Türker, “İnsanın metafizik idraki, fizik bilimlerin bir uzantısı mıdır?” sorusu üzerinden fizik-metafizik tartışmasını daha geniş çerçevede ele aldı. “Hareket teorisini, fiziksel olmayan bir açıdan metafizik ilkelerle ilişkilendirmenin iki yönüne işaret edebiliriz. Birincisi; kelam, metafizik ve tasavvuf gibi varlık araştırması yapan disiplinlerin hem İslam öncesindeki hem İslam’daki tarihi, insanın fiziğin ötesine geçen idrakinin, fizik dünyanın bilimsel bilgisine değil, insan aklının zorunlu idraklerine dayandığını göstermektedir. Metafizik, öncelikle insanın kendi varlığına ilişkin apaçık bir idrakinden yola çıkar. Felsefe, kelam ve tasavvuf geleneklerinin ortaklaşa dile getirdiği üzere duyu idrakleri, varlık kavrayışının tümelleşmesi sürecinde inşa edici değil uyarıcı ve hazırlayıcı bir işlev görür. Aklın kendi üzerine düşünebilme kabiliyeti diğer bir deyişle insanın bilen bir özne olması, bilginin nesnesinin her şeyden önce insanın kendisi olduğunu gösterir. Kelamcıların kadim-hadis, genel olarak filozofların illet-ma’lul, Amiri ve İbn Sina’nın zorunlu-mümkün ayrımları, tek bir noktaya işaret eder: Fail ilkenin zorunluluğu. Bu fail ilkenin filozofların düşündüğü anlamda salt varlık oluşu, kelamcıların düşündüğü anlamda sıfatlarla mücehhez bir zat yahut vahdet-i vücudcu sufilerin düşündüğü anlamda varlık olmak bakımından varlık oluşu ikinci bir tartışmadır. Fizik teorileri, bir şeyin oluşum süreçlerini yapabiliyorsa tasvir edebilir fakat onun niçin o şey olduğuna dair apaçık bir açıklamaya varması mümkün değildir. Var olan her şey, fail bir ilkenin bilgisi olduğu için kendisi olarak vardır.”

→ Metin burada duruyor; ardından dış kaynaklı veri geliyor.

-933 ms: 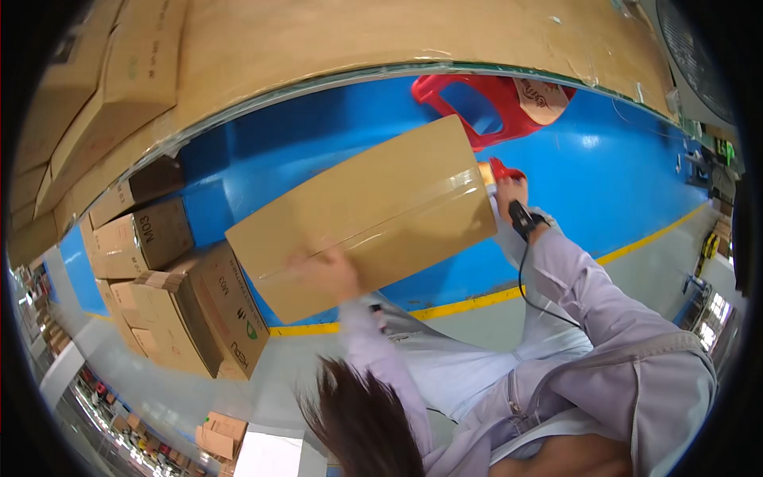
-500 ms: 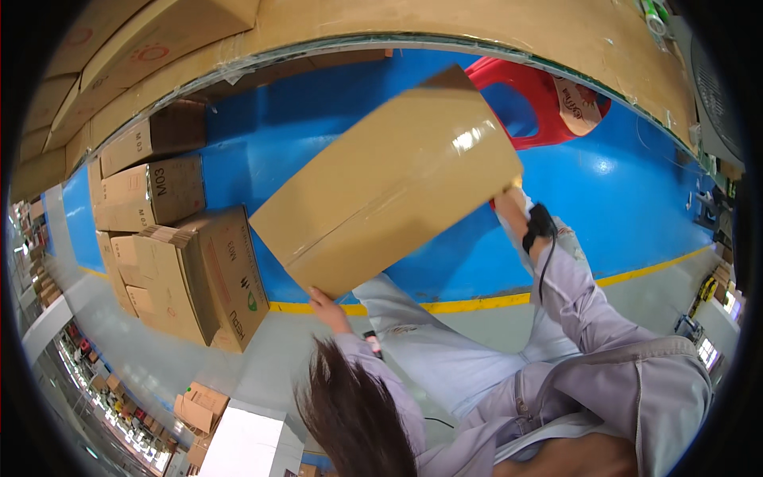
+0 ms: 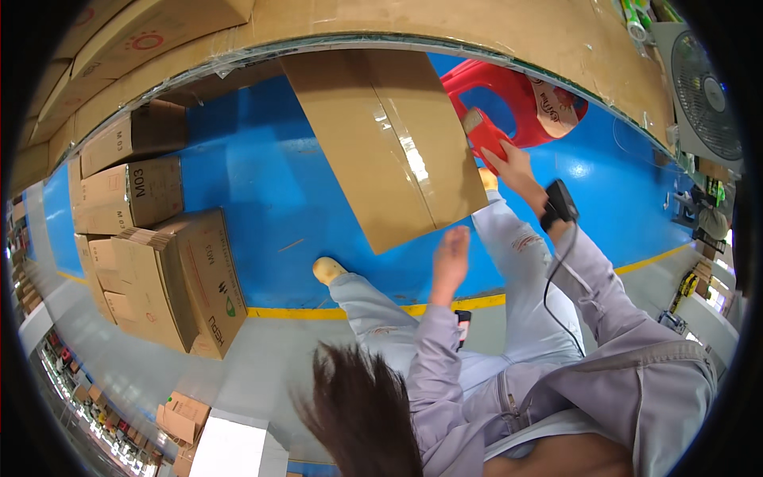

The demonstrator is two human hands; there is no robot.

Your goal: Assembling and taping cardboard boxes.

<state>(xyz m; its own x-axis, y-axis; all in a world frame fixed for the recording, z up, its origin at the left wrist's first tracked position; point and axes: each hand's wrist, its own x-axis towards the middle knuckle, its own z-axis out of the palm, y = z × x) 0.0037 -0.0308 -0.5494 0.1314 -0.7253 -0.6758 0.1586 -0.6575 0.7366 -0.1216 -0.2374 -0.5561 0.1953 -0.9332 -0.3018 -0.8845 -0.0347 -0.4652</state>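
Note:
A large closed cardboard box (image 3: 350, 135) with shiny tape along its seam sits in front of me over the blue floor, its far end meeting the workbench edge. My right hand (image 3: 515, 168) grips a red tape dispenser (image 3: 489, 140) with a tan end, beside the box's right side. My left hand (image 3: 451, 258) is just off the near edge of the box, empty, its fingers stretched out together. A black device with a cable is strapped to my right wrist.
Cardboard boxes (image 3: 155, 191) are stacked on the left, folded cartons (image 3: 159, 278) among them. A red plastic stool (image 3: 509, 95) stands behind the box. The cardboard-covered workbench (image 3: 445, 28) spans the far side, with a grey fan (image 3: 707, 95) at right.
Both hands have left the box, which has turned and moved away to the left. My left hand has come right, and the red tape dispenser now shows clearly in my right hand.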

Türker, fizik-metafizik ilişkisi hakkında neticede: “Varlık üzerine külli bir tefekkür faaliyeti olarak metafizik idrakler, hiç kuşkusuz insanın bütün idrak araçlarından beslenir ama duyusal idrakin bir uzantısı olarak ortaya çıkmaz. Bu sebeple de belirli bir fiziksel öğretiyle olan ilişkisi zorunlu değildir. Fakat dönemlerin fizik teorileri ile her türden metafizik öğreti arasında talimi bir ilişki vardır.” dedi.